Count the lines below that contain "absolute". Answer with the number alone.

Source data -

----------------

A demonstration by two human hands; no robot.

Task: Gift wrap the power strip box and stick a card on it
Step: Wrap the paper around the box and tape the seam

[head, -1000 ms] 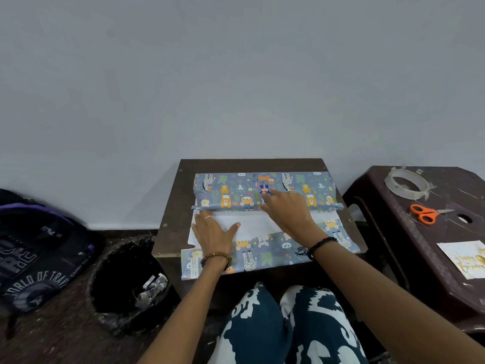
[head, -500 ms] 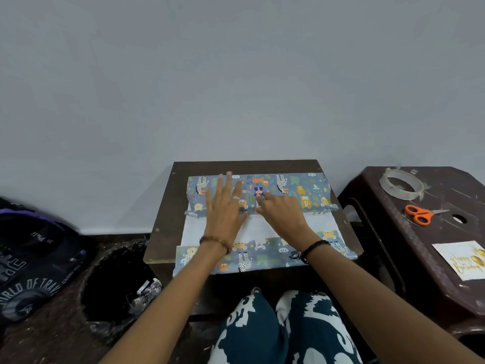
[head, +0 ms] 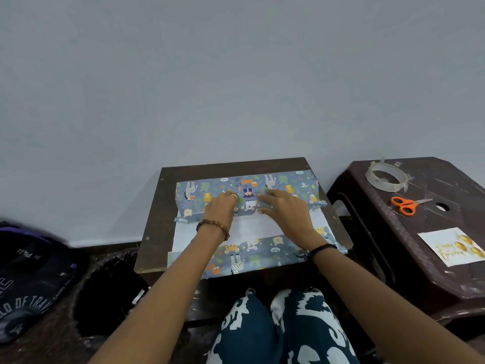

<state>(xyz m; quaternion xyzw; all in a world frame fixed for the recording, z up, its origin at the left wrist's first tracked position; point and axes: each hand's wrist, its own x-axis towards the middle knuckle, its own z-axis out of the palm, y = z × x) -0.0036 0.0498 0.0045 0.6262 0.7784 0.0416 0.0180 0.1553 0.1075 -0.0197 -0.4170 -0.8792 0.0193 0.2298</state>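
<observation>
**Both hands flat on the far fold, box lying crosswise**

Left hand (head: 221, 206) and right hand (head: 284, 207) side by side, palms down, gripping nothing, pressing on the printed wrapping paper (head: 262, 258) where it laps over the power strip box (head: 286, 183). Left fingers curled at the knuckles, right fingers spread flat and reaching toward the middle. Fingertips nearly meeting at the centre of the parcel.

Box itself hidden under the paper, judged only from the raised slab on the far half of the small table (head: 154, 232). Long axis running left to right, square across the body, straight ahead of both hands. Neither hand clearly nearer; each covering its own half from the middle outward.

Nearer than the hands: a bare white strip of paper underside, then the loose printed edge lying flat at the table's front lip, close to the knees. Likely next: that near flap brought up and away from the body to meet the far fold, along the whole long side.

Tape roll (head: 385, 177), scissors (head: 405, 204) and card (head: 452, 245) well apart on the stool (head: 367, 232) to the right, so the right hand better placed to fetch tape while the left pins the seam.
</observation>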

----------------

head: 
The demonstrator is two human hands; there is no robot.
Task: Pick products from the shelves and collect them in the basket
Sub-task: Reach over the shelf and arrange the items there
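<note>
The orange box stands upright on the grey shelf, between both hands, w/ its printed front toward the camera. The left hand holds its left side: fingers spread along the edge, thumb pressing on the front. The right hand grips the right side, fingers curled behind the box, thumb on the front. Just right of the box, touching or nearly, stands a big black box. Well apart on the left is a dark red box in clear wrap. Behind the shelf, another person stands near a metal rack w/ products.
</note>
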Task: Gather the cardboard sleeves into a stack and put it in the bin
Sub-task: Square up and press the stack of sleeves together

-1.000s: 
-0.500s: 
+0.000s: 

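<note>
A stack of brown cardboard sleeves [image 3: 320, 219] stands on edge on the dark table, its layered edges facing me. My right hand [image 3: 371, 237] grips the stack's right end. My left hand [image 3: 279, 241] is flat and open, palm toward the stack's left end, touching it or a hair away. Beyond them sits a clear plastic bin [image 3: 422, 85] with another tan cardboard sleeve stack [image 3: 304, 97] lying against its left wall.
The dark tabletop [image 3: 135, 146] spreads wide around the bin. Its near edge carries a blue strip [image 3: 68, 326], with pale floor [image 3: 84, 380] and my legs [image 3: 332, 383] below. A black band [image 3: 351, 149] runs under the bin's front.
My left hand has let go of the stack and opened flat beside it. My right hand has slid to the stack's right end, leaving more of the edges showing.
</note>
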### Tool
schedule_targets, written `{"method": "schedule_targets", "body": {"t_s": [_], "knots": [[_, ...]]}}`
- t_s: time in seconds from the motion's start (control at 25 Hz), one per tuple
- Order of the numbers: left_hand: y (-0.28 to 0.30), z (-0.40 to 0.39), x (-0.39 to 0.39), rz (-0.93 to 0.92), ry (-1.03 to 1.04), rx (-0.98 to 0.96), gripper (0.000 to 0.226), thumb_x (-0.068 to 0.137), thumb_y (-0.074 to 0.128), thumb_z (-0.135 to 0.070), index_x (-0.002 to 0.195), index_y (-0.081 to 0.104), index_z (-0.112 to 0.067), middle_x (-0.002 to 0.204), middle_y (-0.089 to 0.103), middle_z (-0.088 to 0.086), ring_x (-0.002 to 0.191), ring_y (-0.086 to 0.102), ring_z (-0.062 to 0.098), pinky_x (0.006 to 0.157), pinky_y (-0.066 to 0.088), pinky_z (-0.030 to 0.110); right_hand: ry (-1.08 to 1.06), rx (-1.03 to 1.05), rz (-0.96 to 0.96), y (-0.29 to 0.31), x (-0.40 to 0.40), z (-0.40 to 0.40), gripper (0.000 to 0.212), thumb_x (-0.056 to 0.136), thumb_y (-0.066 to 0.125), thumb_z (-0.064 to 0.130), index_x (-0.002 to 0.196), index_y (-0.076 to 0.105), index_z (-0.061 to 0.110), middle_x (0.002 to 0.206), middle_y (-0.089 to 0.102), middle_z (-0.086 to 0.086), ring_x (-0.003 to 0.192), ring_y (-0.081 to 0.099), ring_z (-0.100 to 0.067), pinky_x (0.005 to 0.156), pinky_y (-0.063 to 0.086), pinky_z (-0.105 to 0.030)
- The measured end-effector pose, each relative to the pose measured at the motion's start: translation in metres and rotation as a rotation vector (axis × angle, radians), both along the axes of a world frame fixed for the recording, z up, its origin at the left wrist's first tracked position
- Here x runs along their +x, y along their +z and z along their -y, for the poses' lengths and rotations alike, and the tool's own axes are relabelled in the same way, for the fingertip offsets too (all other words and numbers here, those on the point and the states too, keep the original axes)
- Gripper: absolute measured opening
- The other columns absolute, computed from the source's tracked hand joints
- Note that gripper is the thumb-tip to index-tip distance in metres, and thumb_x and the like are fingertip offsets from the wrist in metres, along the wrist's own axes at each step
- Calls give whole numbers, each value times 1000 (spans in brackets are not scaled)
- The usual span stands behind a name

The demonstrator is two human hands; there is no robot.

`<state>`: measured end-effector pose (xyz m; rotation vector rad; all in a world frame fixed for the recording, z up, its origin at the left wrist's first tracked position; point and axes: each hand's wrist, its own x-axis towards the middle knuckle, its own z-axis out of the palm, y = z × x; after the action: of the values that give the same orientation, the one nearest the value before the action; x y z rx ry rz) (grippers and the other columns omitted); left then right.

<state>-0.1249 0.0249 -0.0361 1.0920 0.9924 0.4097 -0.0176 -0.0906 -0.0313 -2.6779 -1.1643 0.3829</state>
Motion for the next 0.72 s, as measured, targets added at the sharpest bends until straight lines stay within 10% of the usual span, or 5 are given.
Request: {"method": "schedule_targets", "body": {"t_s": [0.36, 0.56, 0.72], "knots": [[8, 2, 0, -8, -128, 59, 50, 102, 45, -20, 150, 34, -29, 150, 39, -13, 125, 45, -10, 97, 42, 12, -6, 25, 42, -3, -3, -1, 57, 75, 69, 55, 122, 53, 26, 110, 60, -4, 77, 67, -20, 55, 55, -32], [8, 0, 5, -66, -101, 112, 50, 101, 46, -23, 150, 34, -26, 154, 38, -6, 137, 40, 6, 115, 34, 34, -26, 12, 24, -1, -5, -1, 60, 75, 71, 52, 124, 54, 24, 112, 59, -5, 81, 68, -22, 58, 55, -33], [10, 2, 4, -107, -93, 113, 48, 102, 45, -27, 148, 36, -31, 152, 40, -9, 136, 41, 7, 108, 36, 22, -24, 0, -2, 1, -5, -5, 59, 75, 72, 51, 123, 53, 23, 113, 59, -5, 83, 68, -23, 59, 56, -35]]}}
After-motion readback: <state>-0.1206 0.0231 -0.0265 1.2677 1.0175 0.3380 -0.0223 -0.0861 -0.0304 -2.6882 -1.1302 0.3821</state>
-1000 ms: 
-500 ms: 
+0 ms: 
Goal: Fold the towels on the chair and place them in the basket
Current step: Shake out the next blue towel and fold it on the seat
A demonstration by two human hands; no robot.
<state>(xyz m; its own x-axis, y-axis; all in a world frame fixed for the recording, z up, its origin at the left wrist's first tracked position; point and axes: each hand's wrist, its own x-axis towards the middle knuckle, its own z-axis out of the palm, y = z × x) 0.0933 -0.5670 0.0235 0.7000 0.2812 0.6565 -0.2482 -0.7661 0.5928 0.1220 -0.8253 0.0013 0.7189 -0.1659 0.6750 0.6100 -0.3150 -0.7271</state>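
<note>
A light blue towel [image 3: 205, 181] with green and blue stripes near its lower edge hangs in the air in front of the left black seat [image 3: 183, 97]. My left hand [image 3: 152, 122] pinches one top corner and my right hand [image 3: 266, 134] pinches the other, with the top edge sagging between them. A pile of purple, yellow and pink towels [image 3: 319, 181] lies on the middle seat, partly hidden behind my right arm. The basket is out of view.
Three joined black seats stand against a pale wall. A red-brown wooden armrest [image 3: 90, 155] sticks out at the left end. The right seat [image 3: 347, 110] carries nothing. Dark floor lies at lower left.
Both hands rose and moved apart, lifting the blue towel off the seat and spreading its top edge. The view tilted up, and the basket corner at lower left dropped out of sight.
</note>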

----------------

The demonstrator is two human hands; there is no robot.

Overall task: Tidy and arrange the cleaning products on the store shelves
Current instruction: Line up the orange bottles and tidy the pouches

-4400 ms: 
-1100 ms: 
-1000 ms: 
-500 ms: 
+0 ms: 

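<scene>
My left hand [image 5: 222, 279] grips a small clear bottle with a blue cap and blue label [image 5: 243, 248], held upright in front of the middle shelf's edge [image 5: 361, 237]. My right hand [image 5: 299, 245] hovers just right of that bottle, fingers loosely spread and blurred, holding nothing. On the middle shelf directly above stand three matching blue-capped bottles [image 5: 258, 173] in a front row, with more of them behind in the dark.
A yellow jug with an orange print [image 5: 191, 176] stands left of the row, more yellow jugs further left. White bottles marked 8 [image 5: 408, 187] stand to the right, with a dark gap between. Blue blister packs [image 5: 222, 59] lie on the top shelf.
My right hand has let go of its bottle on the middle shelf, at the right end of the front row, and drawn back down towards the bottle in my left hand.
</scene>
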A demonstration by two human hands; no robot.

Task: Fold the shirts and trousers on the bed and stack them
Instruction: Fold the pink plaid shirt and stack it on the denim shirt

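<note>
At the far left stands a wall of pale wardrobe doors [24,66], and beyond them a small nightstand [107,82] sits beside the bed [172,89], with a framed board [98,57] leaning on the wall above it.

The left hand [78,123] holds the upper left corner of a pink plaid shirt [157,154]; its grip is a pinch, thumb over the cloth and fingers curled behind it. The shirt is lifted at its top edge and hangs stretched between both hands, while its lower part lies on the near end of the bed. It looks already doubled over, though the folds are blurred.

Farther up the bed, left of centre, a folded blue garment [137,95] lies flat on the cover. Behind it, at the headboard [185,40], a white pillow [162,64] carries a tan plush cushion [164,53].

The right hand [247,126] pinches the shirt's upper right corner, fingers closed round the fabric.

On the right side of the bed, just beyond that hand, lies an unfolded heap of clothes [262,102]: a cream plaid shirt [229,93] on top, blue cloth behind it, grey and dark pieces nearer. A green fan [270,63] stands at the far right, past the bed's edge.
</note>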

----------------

RESPONSE AREA -
2